E via, verso la Valle della Loira

Premio non sequitur del giorno a Stefano Fassina. Mentre si attende l’esito del dibattito interno al Pd sugli emendamenti da presentare al decreto legge relativo a misure urgenti per il sistema bancario (cioè la riforma delle banche popolari con attivi superiori a 8 miliardi di euro), Fassina ha delineato le proprie preferenze, che si indirizzano verso il reintegro del voto capitario o, in subordine, l’imposizione di limiti al diritto di voto in assemblea rispetto alla quota di possesso.

La premessa:

«Il punto fondamentale è salvaguardare il rapporto con il territorio. Le popolari, con i loro limiti e
contraddizioni, hanno assicurato credito a imprese e famiglie. Il voto capitario non è di per sé la causa dei problemi. Ci sono altri interventi da fare per favorire l’apertura del management, le alleanze e lo smaltimento dei crediti inesigibili. Bisogna stare attenti a fare una norma che non elimini la specificità tipica delle popolari» (Radiocor, 25 febbraio 2015)

E fin qui potremmo esserci, all’incirca. Come abbiamo detto tempo addietro, le motivazioni addotte dal governo per il decreto di riforma delle popolari appaiono scarsamente consistenti. Ribadiamolo: esiste evidenza empirica sufficientemente robusta che le banche popolari di maggiore dimensione agiscano da elemento frenante allo sviluppo del credito, in Italia? Noi diremmo di no. Come detto, a noi viene più facile pensare che il governo voglia aprire il mercato italiano alle banche straniere, pensando che ciò serva sia a ridurre i costi di sistema che a favorire l’insediamento in Italia di imprese estere, al seguito del loro prestatore domestico di fiducia (auguri).
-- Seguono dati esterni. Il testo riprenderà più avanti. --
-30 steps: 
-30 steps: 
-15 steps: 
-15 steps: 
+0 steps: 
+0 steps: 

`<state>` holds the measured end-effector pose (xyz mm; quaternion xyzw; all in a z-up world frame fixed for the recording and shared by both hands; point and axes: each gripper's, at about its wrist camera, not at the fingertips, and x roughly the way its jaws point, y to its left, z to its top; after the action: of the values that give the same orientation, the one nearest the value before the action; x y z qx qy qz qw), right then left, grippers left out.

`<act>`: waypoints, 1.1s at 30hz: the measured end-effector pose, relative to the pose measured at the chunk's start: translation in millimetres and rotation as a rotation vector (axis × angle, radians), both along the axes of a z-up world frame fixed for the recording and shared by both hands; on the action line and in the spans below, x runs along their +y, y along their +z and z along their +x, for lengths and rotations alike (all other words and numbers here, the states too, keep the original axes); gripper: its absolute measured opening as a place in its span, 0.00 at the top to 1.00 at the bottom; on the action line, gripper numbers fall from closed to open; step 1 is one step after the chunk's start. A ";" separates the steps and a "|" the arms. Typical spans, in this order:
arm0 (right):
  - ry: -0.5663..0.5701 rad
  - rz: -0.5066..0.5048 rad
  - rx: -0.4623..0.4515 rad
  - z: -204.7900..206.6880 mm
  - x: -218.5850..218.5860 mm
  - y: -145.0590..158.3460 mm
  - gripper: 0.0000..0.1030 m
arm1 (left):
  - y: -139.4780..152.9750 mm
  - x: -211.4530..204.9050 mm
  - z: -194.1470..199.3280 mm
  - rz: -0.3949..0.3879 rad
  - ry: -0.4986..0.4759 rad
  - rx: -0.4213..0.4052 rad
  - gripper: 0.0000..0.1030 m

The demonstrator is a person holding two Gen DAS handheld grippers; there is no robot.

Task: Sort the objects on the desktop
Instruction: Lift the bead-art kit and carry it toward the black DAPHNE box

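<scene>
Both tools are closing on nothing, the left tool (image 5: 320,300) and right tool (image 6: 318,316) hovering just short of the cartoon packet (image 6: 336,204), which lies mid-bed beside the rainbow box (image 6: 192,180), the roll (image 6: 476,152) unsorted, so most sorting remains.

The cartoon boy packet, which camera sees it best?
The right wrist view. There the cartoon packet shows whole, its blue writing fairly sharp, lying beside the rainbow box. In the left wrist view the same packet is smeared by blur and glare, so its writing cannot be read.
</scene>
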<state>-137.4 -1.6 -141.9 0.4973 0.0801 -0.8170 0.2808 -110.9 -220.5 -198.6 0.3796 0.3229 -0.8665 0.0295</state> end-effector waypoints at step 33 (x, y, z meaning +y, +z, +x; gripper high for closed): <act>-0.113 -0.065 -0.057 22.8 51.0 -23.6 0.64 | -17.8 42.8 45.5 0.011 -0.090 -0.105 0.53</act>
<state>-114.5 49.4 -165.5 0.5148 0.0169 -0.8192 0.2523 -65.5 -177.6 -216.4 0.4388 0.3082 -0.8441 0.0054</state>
L’arrivo dello straniero, quindi. Rispetto al quale, Fassina ha una sua visione del mondo:

«(…) è in gioco il credito alle Pmi, esiste il rischio concreto che entrino capitali e banche dall’estero per prendersi i risparmi, cospicui, che ancora esistono in alcuni territori del Paese» (Radiocor, 25 febbraio 2015)

Se fate mente locale, questa posizione di Fassina ricorda in un modo sinistro (alla lettera, vista la provenienza), quella berlusconiana su Air France che rapisce i turisti diretti in Italia e se li porta nella Valle della Loira. Un esame di realtà confuta rapidamente i timori di Fassina. Quale è il mestiere di una banca? Quello di erogare prestiti. Dal lato della domanda, le imprese richiedono credito quando l’economia cresce (chi l’avrebbe mai detto, vero?). Quindi, se un paese cresce, le banche che in quel paese operano si troveranno a dover soddisfare domanda di credito da famiglie ed imprese, e non avranno incentivo alcuno a dirottare fuori dal paese la raccolta in esso effettuata. Una banca estera non avrà invece alcun interesse a sbarcare in un paese che non cresce e sperimenta anzi una preoccupante tendenza all’aumento di sofferenze. Questo è il punto che Fassina non riesce a cogliere.

Non è che il nostro risparmio verrà rapito e portato oltre confine, caro Fassina. Lei si è chiesto perché i vertici del Banco Santander, dopo l’aumento di capitale di qualche settimana addietro, hanno dichiarato di puntare a crescere nel mercato spagnolo ed in quello britannico, citati come esempio di realtà in crescita, dove quindi si può guadagnare? Se invece, ma proprio per assurdo, dovessimo ipotizzare un drenaggio di risparmio italiano diretto verso imprese estere non operanti in Italia, sarebbe comunque un caso di impieghi non realizzabili in Italia causa assenza di opportunità. E comunque, la banca italiana “conquistata” continuerebbe a pagare le tasse in Italia, quindi un beneficio alla collettività ci sarebbe comunque. Va bene essere ossessionati dal mercantilismo altrui, ma possibilmente senza scadere nel ridicolo.

Poi, noi restiamo in fiduciosa attesa di capire su quali basi si espliciti il principio cooperativistico di mutualità nelle maggiori banche popolari italiane. Ed anche di capire se il leggendario “legame col territorio” non tenda troppo spesso a risolversi in degenerazioni di governance, come ci segnalano con sempre maggior frequenza le cronache, soprattutto quelle giudiziarie. Siamo certi che l’area politico-culturale del Pd in cui Fassina si riconosce saprà portare un contributo fattivo a queste criticità di un modello di presunto successo.